Die Frau gehorchte und verbot sich sogar zu atmen, obwohl sie unter der schweren Last in ihren Händen und Armen fast zusammenbrach und sie gern laut geschnieft hätte.

Nichts geschah. Die Augen hatten sich so gut es ging an die Dunkelheit gewöhnt und realisierten keine Gefahr.

Das war zweifellos ein nachtaktives Tier. Oder doch nicht?

Sie ächzten weiter, der Ehemann war muskulös und nicht leicht wie Styropor. Hätte er keinen Schlag abbekommen, hätte seine Frau das Gewicht niemals erraten können.

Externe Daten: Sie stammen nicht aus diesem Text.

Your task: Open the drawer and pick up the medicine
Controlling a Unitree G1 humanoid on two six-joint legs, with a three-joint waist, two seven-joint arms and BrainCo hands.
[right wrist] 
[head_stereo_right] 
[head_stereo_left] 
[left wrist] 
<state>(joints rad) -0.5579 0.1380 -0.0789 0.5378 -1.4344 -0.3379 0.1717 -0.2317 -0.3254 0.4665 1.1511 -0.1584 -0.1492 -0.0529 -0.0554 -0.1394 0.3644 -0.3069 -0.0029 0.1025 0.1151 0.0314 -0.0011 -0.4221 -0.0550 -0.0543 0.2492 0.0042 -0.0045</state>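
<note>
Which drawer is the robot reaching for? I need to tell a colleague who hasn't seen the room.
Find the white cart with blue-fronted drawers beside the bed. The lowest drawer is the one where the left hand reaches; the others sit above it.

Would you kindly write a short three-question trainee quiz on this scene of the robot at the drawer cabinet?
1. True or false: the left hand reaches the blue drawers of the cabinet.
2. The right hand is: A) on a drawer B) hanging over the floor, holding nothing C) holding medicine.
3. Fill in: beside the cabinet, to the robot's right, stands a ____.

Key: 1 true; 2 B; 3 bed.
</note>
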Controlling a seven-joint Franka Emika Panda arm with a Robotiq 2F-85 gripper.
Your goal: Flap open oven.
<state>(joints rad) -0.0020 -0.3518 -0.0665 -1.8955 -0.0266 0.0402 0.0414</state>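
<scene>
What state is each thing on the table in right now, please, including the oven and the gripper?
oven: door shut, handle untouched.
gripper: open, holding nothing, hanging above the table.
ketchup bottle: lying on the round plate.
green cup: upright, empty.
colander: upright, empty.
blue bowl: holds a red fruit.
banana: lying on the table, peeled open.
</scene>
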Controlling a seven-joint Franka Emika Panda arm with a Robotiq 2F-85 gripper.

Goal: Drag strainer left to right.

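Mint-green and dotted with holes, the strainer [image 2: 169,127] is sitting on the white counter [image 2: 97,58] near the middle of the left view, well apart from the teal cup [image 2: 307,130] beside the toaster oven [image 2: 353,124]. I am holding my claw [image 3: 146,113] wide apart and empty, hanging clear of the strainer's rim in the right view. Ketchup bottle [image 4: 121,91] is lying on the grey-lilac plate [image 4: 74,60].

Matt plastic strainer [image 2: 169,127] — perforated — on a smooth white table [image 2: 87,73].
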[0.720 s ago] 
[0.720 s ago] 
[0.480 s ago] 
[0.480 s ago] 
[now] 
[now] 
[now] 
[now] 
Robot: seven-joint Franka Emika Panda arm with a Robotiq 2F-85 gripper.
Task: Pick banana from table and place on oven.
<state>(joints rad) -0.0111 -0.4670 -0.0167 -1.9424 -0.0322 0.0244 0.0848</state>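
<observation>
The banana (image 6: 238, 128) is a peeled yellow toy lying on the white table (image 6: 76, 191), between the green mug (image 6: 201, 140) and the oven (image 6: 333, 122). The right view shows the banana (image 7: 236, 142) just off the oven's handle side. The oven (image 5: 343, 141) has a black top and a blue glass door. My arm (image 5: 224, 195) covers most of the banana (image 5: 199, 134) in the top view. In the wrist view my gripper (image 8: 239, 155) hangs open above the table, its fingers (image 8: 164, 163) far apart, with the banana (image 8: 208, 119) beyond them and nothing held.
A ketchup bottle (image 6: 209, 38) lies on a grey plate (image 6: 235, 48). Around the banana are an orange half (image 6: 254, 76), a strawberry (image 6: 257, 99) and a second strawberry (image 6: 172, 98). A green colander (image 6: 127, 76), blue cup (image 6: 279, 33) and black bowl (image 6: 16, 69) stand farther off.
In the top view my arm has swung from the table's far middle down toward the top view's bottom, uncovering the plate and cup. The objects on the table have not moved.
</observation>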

Kraft, um die Grube tief genug zu graben, mussten beide Lastenträger noch aufbringen, um ihr Werk zu vollenden. Dann wurde der Ehemann in sein Grab gerollt.  

Die wertvolle Decke aber wickelte sich ab, da sie viel zu locker verschnürt war. Die Tatwaffe fiel heraus. Selbst in der Dunkelheit konnte man erkennen, dass die roten Rosen an einer Stelle mehr rote Farbe hatten als anderswo auf der Decke.

„Macht nichts, kommt mit ins Loch. Erde drüber, Gras, Blätter, Reisig, einzelne Äste, Zapfen; nochmal Grasbüschel. Keiner, wenn hier überhaupt je einer vorbeikommt, merkt etwas Verdächtiges.“

Gesagt, getan!

Erschöpft von der harten Arbeit verließen sie den Ort ihres kriminellen Aktes, nachdem sie das Werkzeug eingesammelt hatten, und gaben Gas mit dem Auto, dass getarnt am Waldrand geparkt war. Hätten sie wen getroffen, wäre gerade ein Schäferstündchen zu Ende gegangen… ziemlich unwahrscheinlich aber in der Nacht einen zu treffen.

Der bestickte Mantel samt Tötungseisen wurden versehentlich zurückgelassen, da jeder vom anderen dachte, dass er die Utensilien in das Loch geworfen hätte und bereits mit Erde bedeckte. Vergewissert hat sich niemand, obwohl im Grunde alles perfekt durchdacht und geplant ausgeführt wurde. Schnell weg.

Sie fuhr. So konnte sie ihn bei seiner Wohnung absetzen. Jeglicher Verdacht war ausgeschlossen!

„Schreck, die Decke! Wir haben sie verloren! Wir müssen sie suchen! Oder hast du sie eingegraben?“ Sie kreischte hysterisch durchs Wageninnere und vollführte subito eine Vollbremsung, bei der sie fast so hochflogen wie eine Schwalbe auf der Suche nach Insekten.

„Ich dachte, du hast sie eingegraben!“

„Nein! Wir müssen sie suchen! Wenn du sie nicht verbuddelt hast, lag sie nicht mehr da! Was geht hier vor? War da einer? Wer hat uns beobachtet? Das Knacken im Wald… Doch kein Tier?“

„Bleib ruhig – wir finden alles wieder, was wir verloren haben. Wir waren zu aufgeregt. Bevor es hell wird, ist alles erledigt.“

Ihr mangelte es an Konzentration, Rasch und rasant wendete sie. Bei dem Manöver flog die Beifahrertür auf. Der Mann, der die StVO missachtete und nicht angeschnallt war, knallte mit dem Kopf zuerst hinunter auf den Asphalt. Ein entgegenkommendes Fahrzeug brauste über den Widerstand auf der Fahrbahn.

Sie realisierte, dass erneut nur eine Vollbremsung dienlich wäre.

„Schatz, Schatz! Nein, nein!“ Es war zu spät für irgendwelche hilfreichen Worte.

Kein Vor. Kein Zurück.

Hier ein Toter! Da ein Toter!

 

Und so wird niemand erfahren, wer ich „stiller Beobachter“ war, der dem Ort des Geschehens und bei der Beisetzung zugegen war, der auch die wertvolle Decke, nach der man fahndete, zurückließ.

Es gibt durchaus Menschen, die an paranormale Phänomene glauben…

Alle Hoffnung ist zerflossen, verlorene Dinge eingeschlossen.